“Obviously the government needs more dead and wounded” before it considers a ceasefire, said Ricardo Téllez, one of the FARC negotiators. “We want to save the country blood and save the country suffering. At any moment we’re willing to consider a bilateral ceasefire.”
Despite the rhetoric, many see this as the best chance for peace in the last half century. In Colombia’s Cauca province, which has seen some of the fiercest fighting, residents welcomed the news.
“The way out of this conflict has always been negotiations,” said Mauricio Capaz, with the ACIN indigenous organization. Since January, 44 indigenous leaders have been killed in his community and violence has been escalating, he said.
“It’s one thing to talk about peace,” he said. “But the reality on the ground is very different.”
Founded in 1964 with Marxist underpinning, the FARC found fertile ground among the rural poor. But they increasingly turned to drug trafficking and extortion to finance their survival. Thought to number about 9,000, the group has seen its ranks cut in almost half since 2001 amid military attacks and defections.
But Márquez, who’s the group’s second-in-command, warned the government not to misread the FARC’s willingness to negotiate.
“Those who talk about the end of the guerrillas, an inflexion point or a strategic defeat…are wrong,” he said. “And they confuse our willingness to talk with a non-existent manifestation of weakness.”
He also called the FARC’s use of small mobile guerrillas units “an invincible tactic.”
The real struggle could come once a deal is signed. This Andean nation will have to open its arms to thousands of guerrillas who have long been seen as the enemy.
The stigma of being a former fighter is hard to shake, said Alirio Arroyave, 55, who broke from the National Liberation Army guerrillas in 1991.
“If you look for work and say you are demobilized, you are not accepted anywhere,” he said. “You are shut out.”
More troubling, former guerrillas have been targeted by paramilitary groups and neo-paramilitary gangs, he said.
“In Colombia, it’s riskier to submit yourself to building peace than it is to participate in the war,” he said.
In 2005, when paramilitary leaders were given the opportunity to demobilize and confess their crimes in exchange for reduced prison sentences, more than 25,000 put down their arms. But thousands of others did not, and many of the holdouts form the backbone of neo-paramilitary criminal gangs.
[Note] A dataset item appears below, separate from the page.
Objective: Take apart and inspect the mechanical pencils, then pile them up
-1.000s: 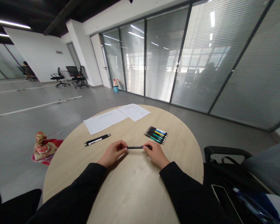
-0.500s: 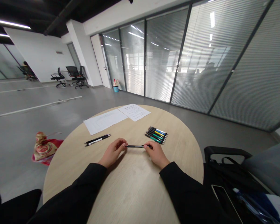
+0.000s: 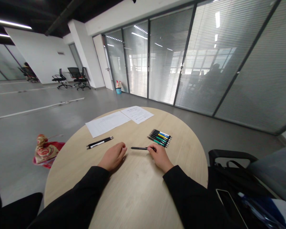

The Nuevo Arco think-tank estimates that former paramilitary fighters make up 80 percent of these new gangs.
If the FARC aren’t brought into the fold, similar criminal gangs could arise.
The peace process could also present legal challenges. Much of the FARC’s leadership is wanted on murder and drug charges. One of their negotiators, known as Simon Trinidad, is serving a 60-year sentence in Colorado for kidnapping and it’s unclear if he will be able to participate in the talks. But Colombia may risk breaking international law if it provides amnesty.
“I don’t know of a peace process in the world that hasn’t faced the issue of what to do with people who have committed war crimes and terrible violations of human rights,” said Cynthia Arnson, the Latin America Program Director at the Woodrow Wilson International Center for Scholars. “The question is how to both maximize the chances for peace and maximize the chances for justice.”
Special correspondent James Bargent contributed to this report from Medellin.